* [Supplied information]:
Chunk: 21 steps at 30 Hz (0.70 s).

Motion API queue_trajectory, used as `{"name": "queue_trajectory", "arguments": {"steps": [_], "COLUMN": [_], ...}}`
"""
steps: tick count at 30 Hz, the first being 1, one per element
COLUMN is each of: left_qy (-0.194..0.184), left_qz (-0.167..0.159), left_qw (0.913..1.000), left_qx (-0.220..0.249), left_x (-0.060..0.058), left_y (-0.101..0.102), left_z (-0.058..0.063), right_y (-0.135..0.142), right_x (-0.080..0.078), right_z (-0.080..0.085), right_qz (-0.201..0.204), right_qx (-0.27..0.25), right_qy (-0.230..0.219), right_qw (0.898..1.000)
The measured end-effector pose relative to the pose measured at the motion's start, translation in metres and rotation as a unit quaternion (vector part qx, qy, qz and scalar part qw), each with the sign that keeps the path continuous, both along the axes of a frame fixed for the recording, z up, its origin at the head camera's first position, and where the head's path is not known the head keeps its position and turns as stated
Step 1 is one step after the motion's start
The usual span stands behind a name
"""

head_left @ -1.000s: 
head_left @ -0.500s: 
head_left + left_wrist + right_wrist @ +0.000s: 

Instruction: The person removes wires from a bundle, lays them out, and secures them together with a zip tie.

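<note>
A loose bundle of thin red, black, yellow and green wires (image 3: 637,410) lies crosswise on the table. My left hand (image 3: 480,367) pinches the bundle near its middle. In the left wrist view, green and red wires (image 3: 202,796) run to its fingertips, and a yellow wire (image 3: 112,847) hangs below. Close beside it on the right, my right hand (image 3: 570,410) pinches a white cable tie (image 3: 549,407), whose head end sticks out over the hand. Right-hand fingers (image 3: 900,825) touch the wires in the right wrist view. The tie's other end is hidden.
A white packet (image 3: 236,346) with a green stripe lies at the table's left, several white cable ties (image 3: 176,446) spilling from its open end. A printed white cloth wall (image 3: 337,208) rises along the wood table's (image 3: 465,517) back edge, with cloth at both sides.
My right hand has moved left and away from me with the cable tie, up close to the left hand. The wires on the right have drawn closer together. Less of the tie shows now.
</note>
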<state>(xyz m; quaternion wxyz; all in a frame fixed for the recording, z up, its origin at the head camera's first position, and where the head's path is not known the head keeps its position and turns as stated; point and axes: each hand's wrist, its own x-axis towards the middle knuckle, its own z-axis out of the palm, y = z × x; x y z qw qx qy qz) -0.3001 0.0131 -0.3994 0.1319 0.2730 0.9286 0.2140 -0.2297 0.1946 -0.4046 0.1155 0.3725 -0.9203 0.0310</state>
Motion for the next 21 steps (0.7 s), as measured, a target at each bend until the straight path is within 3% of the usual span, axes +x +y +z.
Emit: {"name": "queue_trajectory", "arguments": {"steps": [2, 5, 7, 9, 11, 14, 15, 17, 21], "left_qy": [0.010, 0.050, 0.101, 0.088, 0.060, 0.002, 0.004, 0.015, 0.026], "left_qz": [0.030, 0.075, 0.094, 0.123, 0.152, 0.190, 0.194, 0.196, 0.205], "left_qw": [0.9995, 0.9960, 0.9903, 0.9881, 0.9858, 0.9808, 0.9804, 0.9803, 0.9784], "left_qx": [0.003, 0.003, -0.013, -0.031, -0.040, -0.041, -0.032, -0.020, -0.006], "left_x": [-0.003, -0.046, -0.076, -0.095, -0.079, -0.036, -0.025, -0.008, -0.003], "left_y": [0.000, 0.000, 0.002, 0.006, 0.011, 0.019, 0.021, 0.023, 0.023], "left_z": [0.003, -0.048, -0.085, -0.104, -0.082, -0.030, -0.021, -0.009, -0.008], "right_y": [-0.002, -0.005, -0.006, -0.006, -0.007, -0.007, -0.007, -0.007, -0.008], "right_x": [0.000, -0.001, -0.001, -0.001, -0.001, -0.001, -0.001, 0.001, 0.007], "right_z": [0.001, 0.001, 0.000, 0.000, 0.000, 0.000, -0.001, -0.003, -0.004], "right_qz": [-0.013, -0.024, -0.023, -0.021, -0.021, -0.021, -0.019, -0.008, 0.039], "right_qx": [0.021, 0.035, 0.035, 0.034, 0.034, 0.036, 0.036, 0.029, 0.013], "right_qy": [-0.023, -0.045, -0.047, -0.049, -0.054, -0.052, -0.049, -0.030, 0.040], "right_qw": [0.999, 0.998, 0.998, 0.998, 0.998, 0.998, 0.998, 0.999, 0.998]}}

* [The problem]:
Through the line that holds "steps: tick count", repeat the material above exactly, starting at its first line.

* [Written solution]:
Chunk: 21 steps at 30 Hz (0.70 s).

Motion API queue_trajectory, used as `{"name": "queue_trajectory", "arguments": {"steps": [_], "COLUMN": [_], ...}}`
"""
steps: tick count at 30 Hz, the first being 1, one per element

No additional work remains on the exercise.